Zurich Insurance Group agreed to buy a Wells Fargo crop-insurance business for as much as $1.05 billion as the Swiss company puts to work excess cash left over from a separate takeover bid that it abandoned this year.
The purchase or Rural Community Insurance Services, or RCIS, will give Zurich a 20% share of a highly regulated market guarding farmers against weather-related losses, Vontobel analyst Stefan Schuermann wrote in a note after the deal was announced Friday.

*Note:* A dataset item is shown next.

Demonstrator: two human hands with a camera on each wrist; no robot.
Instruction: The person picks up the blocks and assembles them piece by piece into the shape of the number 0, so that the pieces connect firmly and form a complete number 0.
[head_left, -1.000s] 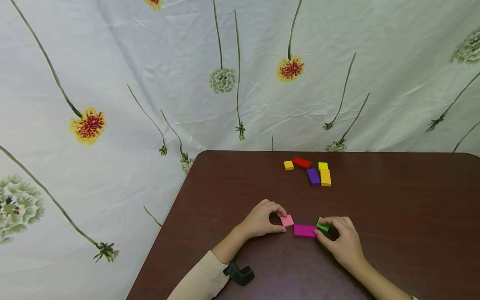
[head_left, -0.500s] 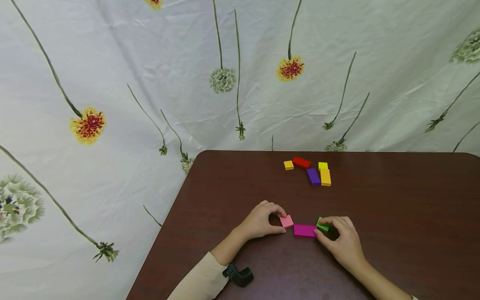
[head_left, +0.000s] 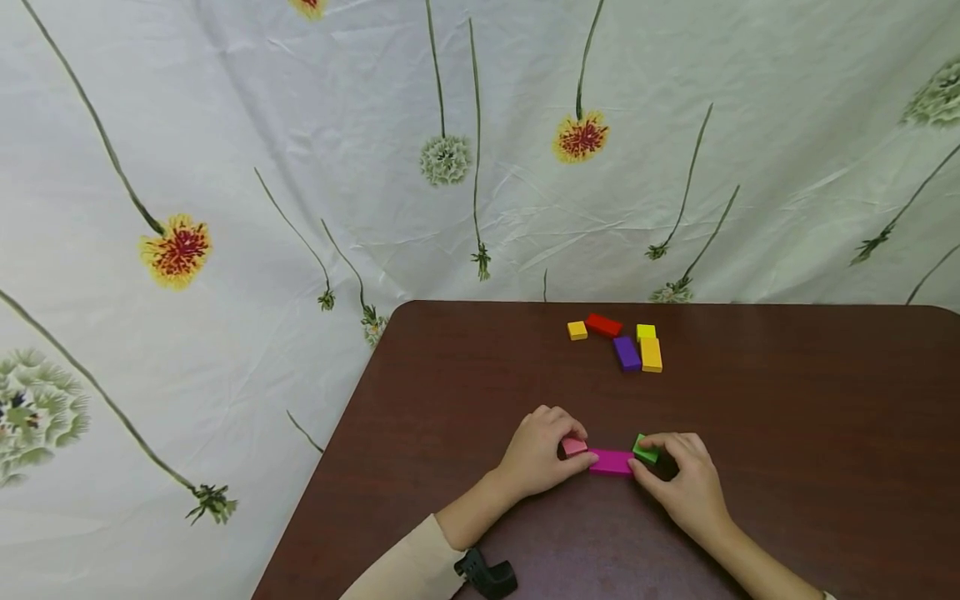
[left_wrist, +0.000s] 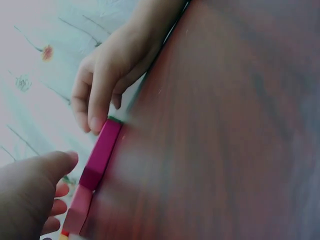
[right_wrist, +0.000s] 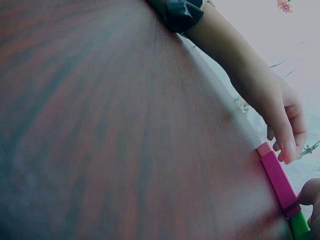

It will provide about $1.6 billion in net earned premiums by 2017, adding 3.5% to Zurich's top line, he wrote.
Zurich, which already provided reinsurance to RCIS, will pay Wells Fargo $675 million plus the amount of excess capital in the unit when the deal closes, estimated at as much as $375 million, according to statements from the companies. The insurers' annual operating results are "not material" to the bank and the transaction is expected to be completed by the end of the first quarter, San Francisco-based Wells Fargo said.
Wells Fargo, the largest U.S. bank by market value, has focused on boosting commercial-lending and wealth-management units, while paring some insurance operations. The lender has been adding wealth advisers from Credit Suisse Group and agreed this year to acquire most of General Electric's railcar- and locomotive-leasing unit. Insurer AmTrust Financial Services reached a deal in May to buy a Wells Fargo business that provides vehicle service contracts.
"The sale of our long-standing crop insurance business allows us to focus on and strengthen our distribution businesses, which account for approximately two-thirds of our insurance revenue," Laura Schupbach, head of Wells Fargo Insurance, said in the statement.
Zurich advanced 0.6% at 2:30 p.m. Swiss time. Wells Fargo slipped 22 cents to $55.25 in early trading in New York.
Wells Fargo, the largest U.S. bank by market value, said in August that it was looking into "strategic options" for the insurance unit. The business's net loss widened to $7.98 million in the first six months of this year from $3.24 million for the same period in 2014, according to a regulatory filing.
Evan Greenberg's Ace Ltd. and RCIS have been the largest U.S. crop insurers in recent years. Starr, led by Evan's his father Hank Greenberg, won approval in 2013 to participate in the government's crop insurance program from the U.S. Department of Agriculture.